While the vehicular IDS approach has merit, it also has limitations. First, a vehicular IDS mainly inspects and reasons about communication traffic exchanged among the ECUs over the vehicle’s CANs. While this information is important, especially if an IDS applies elaborate analysis techniques, the insights obtained from such local analysis represent only a relatively small subset of relevant security events internal to the vehicle’s environment. Some attacks on the vehicle may be detected with this approach, yet many sophisticated attacks — such as Sybil attacks, where an adversary forges the identities of many imaginary cars to subvert the network — will remain undetected.
Another limitation of vehicular IDS is the constrained processing and memory resources that such a device can consume due to the cost sensitivity of automakers and price sensitivity of buyers. Those constraints and the low computational footprint available for an IDS in the car inherently limit the performance and quality of the security coverage that can be provided.
The Final Word
A comprehensive solution for connected vehicle security must reconcile conflicting requirements and address multiple design challenges. On the one hand, as described above, the threat detection potential at the vehicle level is limited; on the other hand, a centralized, server-based architecture will not be a proper solution either. The dynamics and scale of a broad vehicular network would impose severe computational and communication costs in managing the network and uploading security data from the vehicles to the server. A solution that provides a comprehensive real-time security view must therefore reconcile the above design trade-offs and integrate multiple capabilities.

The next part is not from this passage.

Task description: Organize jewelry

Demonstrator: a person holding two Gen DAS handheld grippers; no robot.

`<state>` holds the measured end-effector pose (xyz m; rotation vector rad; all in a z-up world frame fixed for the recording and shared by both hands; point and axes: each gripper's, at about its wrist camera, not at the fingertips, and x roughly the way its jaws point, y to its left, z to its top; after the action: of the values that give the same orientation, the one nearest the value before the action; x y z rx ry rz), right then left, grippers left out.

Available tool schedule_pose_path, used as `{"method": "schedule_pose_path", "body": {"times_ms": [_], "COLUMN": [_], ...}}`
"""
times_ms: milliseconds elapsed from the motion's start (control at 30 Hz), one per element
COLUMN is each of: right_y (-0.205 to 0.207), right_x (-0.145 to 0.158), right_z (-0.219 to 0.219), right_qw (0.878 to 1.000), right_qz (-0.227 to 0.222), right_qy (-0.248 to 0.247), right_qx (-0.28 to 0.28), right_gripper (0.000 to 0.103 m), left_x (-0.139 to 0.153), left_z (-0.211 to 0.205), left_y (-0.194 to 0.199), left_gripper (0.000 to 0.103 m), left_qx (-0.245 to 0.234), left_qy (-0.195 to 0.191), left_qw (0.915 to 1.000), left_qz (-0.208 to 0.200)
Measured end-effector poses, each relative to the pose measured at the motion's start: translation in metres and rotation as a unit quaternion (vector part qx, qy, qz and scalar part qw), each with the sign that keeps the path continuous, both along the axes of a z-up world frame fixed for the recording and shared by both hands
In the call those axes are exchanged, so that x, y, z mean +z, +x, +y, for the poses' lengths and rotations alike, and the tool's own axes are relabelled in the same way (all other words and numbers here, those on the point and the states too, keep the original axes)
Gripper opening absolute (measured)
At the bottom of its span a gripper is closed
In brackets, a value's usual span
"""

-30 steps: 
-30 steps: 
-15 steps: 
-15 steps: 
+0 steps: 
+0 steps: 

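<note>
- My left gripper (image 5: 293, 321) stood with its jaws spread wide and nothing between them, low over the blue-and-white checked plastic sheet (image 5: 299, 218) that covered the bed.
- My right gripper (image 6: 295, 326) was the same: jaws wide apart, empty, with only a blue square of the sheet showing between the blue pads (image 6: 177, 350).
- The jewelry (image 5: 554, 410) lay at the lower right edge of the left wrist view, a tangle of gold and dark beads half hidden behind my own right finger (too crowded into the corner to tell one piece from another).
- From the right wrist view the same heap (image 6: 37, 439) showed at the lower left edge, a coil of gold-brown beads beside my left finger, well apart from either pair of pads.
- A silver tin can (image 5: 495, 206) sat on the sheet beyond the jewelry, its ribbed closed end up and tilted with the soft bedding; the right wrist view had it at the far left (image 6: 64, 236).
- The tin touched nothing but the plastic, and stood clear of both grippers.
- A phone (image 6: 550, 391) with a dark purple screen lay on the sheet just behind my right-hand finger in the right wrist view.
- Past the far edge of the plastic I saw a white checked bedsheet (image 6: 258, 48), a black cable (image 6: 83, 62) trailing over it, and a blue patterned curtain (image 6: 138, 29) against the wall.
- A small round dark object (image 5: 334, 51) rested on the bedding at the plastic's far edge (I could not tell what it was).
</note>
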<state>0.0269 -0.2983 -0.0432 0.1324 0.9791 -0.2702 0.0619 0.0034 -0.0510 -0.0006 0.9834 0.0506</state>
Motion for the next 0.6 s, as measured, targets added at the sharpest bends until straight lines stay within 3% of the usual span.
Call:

In the coming International Motor Show in Frankfurt, Germany, we will present a prototype solution for securing connected vehicles, based upon research conducted by IBM in its Cybersecurity Center of Excellence in Israel. Our solution is based on a client/server architecture where an in-vehicle component communicates with a cloud-based server component. Using a novel approach for coordinated anomaly detection, this powerful solution, designed in the IBM Lab, can identify attacks on the integrity of both individual vehicles and across vehicle networks.